» TASK STATEMENT: From the entries below, retype only the lines from the one with "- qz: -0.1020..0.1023" through the one with "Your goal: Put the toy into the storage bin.", exactly as written.

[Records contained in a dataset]
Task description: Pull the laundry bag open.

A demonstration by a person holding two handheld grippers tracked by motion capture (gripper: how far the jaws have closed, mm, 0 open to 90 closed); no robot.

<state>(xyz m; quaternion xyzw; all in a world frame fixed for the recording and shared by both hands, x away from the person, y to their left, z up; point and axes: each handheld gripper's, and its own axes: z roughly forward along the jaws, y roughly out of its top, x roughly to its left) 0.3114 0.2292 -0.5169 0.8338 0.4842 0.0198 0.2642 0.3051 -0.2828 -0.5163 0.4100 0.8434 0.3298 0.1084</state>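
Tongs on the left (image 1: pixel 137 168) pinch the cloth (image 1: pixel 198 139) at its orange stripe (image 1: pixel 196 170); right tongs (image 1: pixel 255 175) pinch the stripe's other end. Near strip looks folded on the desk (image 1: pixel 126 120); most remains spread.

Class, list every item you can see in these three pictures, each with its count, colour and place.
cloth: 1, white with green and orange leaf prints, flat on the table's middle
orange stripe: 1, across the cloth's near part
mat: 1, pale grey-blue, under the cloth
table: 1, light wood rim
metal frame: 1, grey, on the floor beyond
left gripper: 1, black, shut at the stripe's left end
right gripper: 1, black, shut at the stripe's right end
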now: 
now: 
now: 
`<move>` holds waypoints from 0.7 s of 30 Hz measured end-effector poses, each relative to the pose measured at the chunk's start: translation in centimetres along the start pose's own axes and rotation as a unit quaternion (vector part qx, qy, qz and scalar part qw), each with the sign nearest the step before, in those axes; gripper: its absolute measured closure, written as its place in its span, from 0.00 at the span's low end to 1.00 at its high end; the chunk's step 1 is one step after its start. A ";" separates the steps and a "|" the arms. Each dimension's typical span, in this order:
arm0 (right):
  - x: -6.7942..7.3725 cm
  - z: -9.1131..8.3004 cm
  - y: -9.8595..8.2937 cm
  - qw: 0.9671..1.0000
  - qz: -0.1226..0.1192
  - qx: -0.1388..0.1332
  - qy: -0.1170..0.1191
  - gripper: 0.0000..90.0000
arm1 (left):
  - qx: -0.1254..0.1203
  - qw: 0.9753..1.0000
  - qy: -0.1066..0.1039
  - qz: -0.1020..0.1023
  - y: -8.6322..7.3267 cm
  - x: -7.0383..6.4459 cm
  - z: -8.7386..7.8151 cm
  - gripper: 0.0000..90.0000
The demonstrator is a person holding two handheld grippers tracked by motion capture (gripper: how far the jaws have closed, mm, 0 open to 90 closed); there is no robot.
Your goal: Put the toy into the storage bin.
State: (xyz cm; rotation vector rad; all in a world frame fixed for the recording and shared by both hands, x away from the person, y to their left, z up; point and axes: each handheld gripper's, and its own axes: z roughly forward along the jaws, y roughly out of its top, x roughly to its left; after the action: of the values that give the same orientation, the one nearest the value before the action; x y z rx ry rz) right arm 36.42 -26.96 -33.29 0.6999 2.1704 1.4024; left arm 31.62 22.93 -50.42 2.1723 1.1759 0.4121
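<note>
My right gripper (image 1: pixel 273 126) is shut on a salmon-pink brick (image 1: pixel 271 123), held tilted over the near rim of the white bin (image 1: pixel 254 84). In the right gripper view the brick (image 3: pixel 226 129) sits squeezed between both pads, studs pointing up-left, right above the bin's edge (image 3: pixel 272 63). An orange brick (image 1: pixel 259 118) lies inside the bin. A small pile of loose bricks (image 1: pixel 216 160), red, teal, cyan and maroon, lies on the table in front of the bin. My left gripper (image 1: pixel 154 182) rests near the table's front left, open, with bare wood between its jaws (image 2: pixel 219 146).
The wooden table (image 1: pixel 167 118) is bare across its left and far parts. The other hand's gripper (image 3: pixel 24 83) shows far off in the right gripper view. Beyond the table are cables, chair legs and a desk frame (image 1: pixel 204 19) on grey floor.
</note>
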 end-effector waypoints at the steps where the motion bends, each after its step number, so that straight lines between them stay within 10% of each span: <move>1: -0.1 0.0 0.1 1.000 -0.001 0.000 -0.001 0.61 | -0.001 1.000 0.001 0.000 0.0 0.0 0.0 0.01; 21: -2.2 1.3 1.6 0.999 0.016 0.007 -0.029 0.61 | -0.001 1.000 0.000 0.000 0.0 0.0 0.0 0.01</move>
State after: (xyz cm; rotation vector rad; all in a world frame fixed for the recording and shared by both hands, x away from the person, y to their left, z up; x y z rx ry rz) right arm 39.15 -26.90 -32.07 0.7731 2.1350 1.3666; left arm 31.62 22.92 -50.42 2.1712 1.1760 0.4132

» TASK ANSWER:
  - qz: -0.1020..0.1023
  - y: -8.6322..7.3267 cm
  - x: -7.0383..6.4459 cm
  - z: -8.7386..7.8151 cm
  - gripper: 0.0000..90.0000
The demonstrator is a person holding two handheld grippers tracked by motion capture (gripper: how far the jaws have closed, mm, 0 open to 90 closed); there is no robot.
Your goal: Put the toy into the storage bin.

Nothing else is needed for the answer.